▶ Aim of the task: Pictures stay out of the copy, and everything else in the data below is repeated exactly.

▶ Data extract:
=-=-=-=-=

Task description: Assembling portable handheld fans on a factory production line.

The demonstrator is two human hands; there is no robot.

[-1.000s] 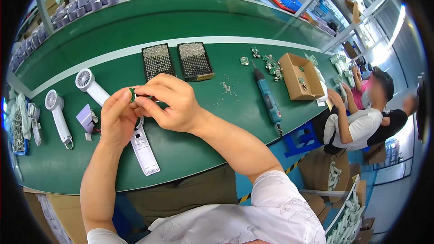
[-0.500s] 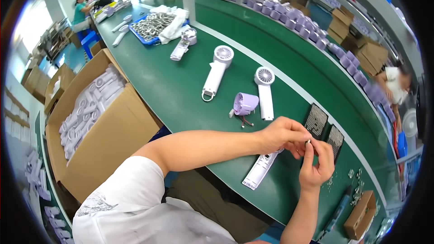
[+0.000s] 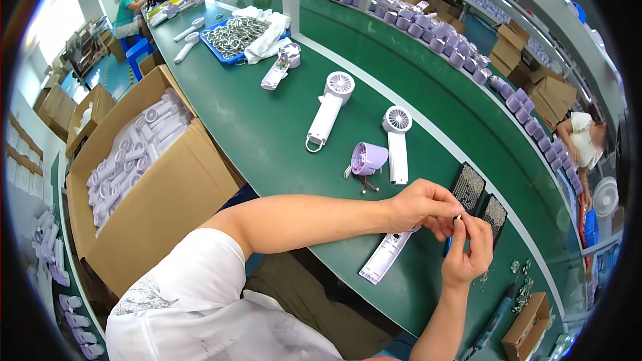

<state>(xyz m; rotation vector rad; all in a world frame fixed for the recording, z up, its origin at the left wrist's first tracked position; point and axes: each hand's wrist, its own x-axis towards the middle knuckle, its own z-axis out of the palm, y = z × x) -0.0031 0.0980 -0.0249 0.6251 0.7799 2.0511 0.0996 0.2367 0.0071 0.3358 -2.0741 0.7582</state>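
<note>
My left hand (image 3: 425,208) and my right hand (image 3: 469,249) meet over the bench, both closed in a fingertip pinch. Between them is a tiny white-and-dark piece (image 3: 459,217), too small to name. Just below my left hand lies a white handheld-fan handle (image 3: 386,255), its upper end partly hidden by that hand. Beyond the hands stand two black trays of small metal parts, a farther one (image 3: 469,186) and a nearer one (image 3: 495,217). A lilac fan housing (image 3: 369,158) with loose wires lies to the left of an assembled white fan (image 3: 397,144).
Another white fan (image 3: 329,110) and a blue tray of metal rings (image 3: 234,39) lie farther left. A large carton of white handles (image 3: 160,190) stands left of the bench. An electric screwdriver (image 3: 493,324) and small box (image 3: 526,327) lie at right. Lilac housings (image 3: 435,30) line the far side.
The whole view has shifted slightly. My hands stay together with the tiny piece pinched between them, their grip barely altered. The fans and trays keep their places on the bench.
</note>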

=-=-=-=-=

▶ Answer to this task:
Task description: Assembling portable handheld fans on a factory production line.

The demonstrator is two human hands; there is no robot.

[-1.000s] 
[-0.500s] 
[+0.000s] 

<state>(xyz m; rotation vector rad; all in a world frame fixed for the recording, z up, its origin at the left wrist's first tracked position; point and axes: each hand's wrist, its own x-axis towards the middle knuckle, its own z-axis out of the palm, y = z × x) -0.0031 0.0980 -0.0249 0.6251 0.7799 2.0511 0.0996 0.2367 0.0071 0.3358 -2.0741 0.7582</state>
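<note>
My left hand (image 3: 425,208) and my right hand (image 3: 469,249) meet over the bench, both closed in a fingertip pinch. Between them is a tiny white-and-dark piece (image 3: 459,217), too small to name. Just below my left hand lies a white handheld-fan handle (image 3: 386,255), its upper end partly hidden by that hand. Beyond the hands stand two black trays of small metal parts, a farther one (image 3: 469,186) and a nearer one (image 3: 495,217). A lilac fan housing (image 3: 369,158) with loose wires lies to the left of an assembled white fan (image 3: 397,144).
Another white fan (image 3: 329,110) and a blue tray of metal rings (image 3: 234,39) lie farther left. A large carton of white handles (image 3: 160,190) stands left of the bench. An electric screwdriver (image 3: 493,324) and small box (image 3: 526,327) lie at right. Lilac housings (image 3: 435,30) line the far side.
The whole view has shifted slightly. My hands stay together with the tiny piece pinched between them, their grip barely altered. The fans and trays keep their places on the bench.
</note>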

Nothing remains to be written for this exercise.